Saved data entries
━━━━━━━━━━━━━━━━━━━━━━━━━━━━━━
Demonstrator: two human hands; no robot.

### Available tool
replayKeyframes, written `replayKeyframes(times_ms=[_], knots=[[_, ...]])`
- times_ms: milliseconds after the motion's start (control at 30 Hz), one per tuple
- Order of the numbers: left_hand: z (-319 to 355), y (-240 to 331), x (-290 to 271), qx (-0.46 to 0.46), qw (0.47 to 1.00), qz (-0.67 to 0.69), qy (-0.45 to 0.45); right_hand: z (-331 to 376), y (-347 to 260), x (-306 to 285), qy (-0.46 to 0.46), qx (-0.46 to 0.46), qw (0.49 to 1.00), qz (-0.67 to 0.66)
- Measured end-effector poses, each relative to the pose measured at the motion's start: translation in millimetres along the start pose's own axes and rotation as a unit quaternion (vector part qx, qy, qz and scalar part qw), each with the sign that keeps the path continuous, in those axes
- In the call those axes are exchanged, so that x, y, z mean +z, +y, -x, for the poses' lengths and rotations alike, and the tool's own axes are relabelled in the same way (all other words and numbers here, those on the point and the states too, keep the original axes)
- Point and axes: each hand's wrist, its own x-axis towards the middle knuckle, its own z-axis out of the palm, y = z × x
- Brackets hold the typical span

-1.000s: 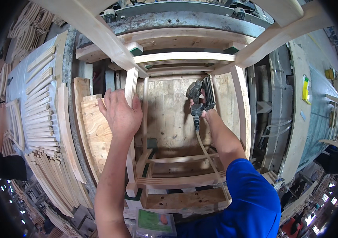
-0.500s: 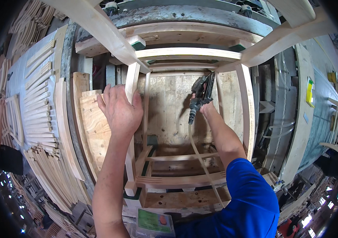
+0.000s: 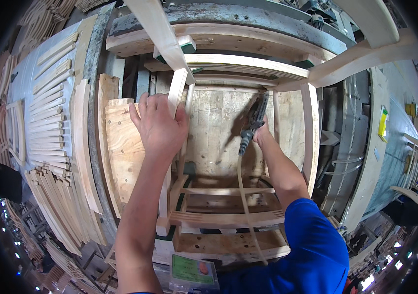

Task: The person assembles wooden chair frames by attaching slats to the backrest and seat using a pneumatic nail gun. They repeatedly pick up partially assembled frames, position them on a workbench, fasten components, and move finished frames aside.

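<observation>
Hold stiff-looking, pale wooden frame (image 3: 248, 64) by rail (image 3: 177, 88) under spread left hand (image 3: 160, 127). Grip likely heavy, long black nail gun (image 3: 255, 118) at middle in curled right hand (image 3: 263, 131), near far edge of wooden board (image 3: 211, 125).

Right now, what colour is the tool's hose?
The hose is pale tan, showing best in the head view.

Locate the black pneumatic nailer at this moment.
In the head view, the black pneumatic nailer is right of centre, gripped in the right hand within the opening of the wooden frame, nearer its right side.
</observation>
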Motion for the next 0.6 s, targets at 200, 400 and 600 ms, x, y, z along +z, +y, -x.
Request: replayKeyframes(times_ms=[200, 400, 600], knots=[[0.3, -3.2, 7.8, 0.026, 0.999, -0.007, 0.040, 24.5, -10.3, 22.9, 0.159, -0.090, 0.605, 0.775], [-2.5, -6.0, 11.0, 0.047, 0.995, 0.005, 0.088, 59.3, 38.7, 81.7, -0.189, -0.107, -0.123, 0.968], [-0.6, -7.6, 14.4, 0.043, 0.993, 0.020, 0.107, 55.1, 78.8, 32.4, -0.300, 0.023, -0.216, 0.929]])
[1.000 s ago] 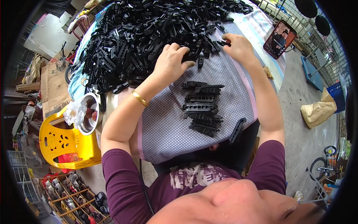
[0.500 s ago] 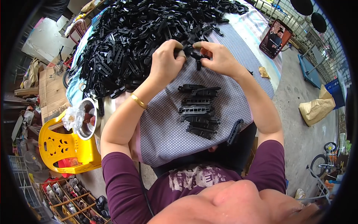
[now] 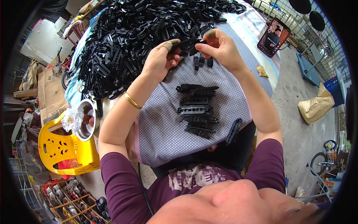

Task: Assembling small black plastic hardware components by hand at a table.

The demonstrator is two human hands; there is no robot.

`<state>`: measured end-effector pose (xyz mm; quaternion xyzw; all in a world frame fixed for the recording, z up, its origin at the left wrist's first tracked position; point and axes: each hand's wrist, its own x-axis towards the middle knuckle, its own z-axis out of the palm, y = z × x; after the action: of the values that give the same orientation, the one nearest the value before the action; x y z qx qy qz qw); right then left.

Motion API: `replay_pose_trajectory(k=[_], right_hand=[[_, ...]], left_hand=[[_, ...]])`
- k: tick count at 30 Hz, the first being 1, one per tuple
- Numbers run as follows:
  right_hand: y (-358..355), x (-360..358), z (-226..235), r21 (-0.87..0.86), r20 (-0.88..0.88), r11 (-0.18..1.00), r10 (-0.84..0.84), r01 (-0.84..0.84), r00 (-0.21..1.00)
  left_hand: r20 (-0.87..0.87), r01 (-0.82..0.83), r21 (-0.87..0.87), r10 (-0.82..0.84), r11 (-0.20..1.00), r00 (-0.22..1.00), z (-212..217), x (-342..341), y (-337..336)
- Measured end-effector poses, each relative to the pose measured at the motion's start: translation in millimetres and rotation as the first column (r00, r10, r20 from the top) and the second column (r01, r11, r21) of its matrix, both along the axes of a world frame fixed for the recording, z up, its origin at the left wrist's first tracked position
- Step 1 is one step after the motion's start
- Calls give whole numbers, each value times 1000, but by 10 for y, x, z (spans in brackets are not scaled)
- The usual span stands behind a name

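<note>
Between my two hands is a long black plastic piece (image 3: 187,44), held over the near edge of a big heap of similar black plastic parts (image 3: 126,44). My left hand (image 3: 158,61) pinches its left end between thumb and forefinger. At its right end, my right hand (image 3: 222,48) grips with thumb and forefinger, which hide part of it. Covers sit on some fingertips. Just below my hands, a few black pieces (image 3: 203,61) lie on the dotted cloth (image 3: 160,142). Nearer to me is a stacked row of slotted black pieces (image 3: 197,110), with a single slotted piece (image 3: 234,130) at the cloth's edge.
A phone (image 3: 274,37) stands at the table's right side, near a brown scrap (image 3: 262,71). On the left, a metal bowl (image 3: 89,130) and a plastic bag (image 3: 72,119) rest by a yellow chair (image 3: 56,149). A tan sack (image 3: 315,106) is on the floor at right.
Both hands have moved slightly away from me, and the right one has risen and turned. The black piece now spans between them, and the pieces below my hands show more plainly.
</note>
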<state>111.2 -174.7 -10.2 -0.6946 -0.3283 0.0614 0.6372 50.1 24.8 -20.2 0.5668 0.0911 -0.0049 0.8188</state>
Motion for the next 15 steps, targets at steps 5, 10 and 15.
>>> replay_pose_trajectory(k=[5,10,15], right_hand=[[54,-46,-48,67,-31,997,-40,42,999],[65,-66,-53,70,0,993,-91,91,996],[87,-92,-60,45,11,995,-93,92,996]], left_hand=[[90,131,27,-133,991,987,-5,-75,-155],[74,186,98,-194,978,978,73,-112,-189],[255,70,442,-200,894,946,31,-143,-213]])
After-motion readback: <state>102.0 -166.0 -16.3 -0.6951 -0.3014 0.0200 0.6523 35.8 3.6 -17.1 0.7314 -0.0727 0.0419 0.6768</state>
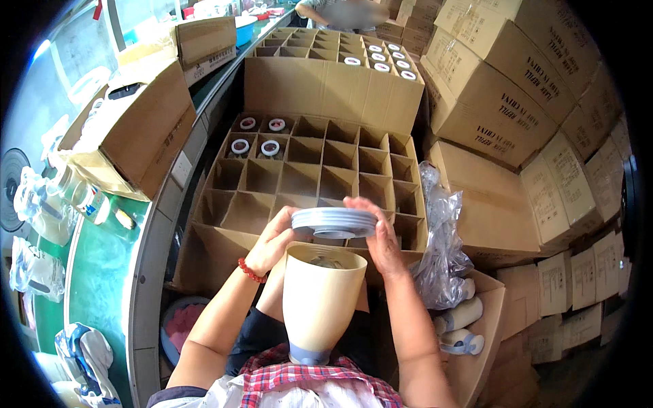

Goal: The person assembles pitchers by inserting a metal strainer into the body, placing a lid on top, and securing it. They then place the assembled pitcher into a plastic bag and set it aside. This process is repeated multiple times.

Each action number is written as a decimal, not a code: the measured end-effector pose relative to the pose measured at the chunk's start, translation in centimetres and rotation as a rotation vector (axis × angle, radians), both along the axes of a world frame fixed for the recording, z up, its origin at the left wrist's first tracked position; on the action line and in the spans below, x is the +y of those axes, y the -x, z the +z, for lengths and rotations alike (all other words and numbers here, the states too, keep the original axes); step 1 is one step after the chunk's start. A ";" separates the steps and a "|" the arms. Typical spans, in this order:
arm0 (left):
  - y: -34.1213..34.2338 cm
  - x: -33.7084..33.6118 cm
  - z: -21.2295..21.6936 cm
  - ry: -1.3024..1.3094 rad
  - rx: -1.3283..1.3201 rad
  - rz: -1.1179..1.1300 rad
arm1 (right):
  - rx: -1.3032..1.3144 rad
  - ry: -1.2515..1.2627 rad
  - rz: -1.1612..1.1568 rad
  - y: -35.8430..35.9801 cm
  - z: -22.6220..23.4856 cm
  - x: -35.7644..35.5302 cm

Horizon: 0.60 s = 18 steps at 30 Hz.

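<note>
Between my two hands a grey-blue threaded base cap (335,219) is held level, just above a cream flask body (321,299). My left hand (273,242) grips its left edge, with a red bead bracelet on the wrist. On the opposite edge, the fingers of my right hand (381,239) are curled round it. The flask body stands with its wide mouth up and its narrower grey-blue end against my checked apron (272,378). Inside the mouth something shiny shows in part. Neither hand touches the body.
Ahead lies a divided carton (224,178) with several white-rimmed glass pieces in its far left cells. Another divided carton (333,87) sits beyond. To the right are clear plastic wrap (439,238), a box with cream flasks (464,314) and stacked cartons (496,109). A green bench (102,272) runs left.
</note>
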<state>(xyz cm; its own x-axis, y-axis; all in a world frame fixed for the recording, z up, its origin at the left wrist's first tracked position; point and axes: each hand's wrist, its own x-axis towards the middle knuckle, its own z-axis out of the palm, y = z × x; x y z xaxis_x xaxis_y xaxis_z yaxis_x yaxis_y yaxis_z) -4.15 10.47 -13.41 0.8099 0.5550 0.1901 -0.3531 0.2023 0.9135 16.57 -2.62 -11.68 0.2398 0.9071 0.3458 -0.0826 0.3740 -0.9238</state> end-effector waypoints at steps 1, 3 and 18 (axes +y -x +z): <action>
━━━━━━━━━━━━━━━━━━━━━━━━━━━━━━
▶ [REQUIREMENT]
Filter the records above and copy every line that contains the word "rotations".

▶ [WRITTEN REPLY]
- In the call those axes are exchanged, so that x, y, z mean +z, +y, -x, for the poses' lengths and rotations alike, and the tool's own axes are relabelled in the same way (all other words and numbers here, those on the point and the states too, keep the original axes)
Each action number is written as a decimal, not a code: the measured end-effector pose relative to the pose measured at the chunk's start, translation in centimetres and rotation as a rotation vector (axis × angle, radians), both along the axes of a world frame fixed for the recording, z up, its origin at the left wrist's first tracked position; on the action line and in the spans below, x is the +y of those axes, y the -x, z the +z, for lengths and rotations alike (all other words and numbers here, the states too, keep the original axes); step 1 is one step after the chunk's start. A ";" separates the steps and a "|" the arms. Typical spans, in this order:

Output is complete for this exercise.